Он не захотел сказать, кто это сделал. Город понимал, что так не годится; к нему пришли несколько человек и опять пытались убедить его, для его же блага, покинуть город, говоря, что в следующий раз его могут убить. Но он отказался уехать. Об избиении он даже разговаривать не хотел -- даже когда ему предложили подать на обидчиков в суд. Он не хотел ни того, ни другого. Ни рассказывать не хотел, ни уезжать. И вдруг буря улеглась. Как будто город понял наконец, что священник будет частью его жизни, пока не умрет, и лучше всего -- с этим примириться. Как будто, думал Байрон, вся эта история была пьесой, разыгранной множеством людей и теперь, доиграв назначенные им роли, они могли спокойно жить рядом.
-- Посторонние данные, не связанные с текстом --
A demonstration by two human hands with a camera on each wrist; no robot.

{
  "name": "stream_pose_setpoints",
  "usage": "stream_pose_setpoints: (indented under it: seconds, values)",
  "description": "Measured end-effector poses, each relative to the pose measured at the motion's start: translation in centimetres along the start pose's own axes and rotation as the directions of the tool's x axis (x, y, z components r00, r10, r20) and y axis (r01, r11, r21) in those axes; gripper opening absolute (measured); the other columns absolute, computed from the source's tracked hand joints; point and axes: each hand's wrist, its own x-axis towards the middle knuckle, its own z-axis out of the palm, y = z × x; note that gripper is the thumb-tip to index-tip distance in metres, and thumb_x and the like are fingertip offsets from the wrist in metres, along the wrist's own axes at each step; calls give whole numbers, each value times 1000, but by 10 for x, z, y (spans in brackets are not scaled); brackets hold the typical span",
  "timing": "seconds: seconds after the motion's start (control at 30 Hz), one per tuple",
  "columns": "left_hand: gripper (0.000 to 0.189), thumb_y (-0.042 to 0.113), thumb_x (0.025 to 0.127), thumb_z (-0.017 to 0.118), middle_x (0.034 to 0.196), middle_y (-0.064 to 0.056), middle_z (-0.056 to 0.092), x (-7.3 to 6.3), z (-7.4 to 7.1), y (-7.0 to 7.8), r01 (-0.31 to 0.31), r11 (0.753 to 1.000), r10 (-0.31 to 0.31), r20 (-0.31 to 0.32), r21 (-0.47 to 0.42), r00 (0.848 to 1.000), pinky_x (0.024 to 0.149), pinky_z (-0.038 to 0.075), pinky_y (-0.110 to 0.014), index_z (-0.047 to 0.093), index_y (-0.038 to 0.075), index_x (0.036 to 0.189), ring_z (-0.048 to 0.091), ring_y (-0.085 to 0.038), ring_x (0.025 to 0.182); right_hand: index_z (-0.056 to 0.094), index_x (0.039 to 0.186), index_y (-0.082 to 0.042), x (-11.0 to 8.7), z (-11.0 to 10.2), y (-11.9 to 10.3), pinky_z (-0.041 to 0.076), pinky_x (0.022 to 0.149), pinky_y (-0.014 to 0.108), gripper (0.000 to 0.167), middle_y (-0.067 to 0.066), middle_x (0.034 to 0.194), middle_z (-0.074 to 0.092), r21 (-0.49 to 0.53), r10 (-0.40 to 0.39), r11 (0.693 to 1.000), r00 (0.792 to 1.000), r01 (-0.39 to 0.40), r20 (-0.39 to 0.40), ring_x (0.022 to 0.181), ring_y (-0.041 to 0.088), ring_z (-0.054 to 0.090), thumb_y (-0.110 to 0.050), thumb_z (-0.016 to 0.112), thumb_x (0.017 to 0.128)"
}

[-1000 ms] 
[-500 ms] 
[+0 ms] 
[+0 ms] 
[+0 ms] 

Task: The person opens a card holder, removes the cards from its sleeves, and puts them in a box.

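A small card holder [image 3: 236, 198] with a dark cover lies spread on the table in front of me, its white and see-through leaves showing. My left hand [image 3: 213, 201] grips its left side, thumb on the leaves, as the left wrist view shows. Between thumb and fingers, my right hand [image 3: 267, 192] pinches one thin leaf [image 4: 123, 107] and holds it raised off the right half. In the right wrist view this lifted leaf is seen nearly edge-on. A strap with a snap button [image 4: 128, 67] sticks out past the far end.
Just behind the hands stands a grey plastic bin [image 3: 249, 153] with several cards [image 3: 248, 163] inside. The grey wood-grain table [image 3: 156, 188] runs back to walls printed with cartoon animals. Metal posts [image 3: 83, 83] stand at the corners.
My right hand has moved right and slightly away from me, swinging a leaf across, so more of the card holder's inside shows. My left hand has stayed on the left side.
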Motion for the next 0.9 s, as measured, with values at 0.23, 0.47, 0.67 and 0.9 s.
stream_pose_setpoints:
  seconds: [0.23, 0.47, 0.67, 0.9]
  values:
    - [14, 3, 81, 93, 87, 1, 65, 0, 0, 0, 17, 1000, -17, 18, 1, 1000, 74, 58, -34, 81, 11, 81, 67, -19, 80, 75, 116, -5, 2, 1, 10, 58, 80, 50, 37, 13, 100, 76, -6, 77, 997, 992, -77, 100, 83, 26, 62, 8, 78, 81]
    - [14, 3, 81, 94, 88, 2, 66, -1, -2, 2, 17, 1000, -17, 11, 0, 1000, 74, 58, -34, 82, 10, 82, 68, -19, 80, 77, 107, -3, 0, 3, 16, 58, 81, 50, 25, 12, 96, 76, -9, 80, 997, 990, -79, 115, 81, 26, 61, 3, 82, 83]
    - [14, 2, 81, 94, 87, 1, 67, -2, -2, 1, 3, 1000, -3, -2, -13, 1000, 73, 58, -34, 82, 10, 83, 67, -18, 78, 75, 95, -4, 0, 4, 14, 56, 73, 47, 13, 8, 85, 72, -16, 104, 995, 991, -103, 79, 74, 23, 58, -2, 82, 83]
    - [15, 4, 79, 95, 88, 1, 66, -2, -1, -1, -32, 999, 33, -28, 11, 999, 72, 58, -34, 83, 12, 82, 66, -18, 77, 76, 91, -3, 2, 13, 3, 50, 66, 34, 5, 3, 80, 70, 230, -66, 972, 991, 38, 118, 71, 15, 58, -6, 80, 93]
Священника оставили в покое. Его видели за работой в саду или на дворе, встречали на улице или в магазине с корзинкой в руке и с ним заговаривали. Знали, что он сам стряпает и ведет хозяйство, и вскоре соседи снова начали посылать ему еду, хотя еда была такая, какую они посылали бы бедной фабричной семье. Но все же -- еда, и от чистого сердца. Потому что, думал Байрон, люди многое забывают за двадцать лет. "Ведь, кроме меня, пожалуй, -- думает он, -- никто в Джефферсоне не знает, что он у окна сидит с заката до темноты. И каков его дом внутри. И не знают даже, что я знаю, -- не то, верно, нас обоих бы вытащили и избили, как в тот раз, -- потому что забывчивость людская, видно, так же коротка, как память". Потому что еще одно довелось увидеть и узнать Байрону в нерабочее время, с тех пор как он поселился в Джефферсоне.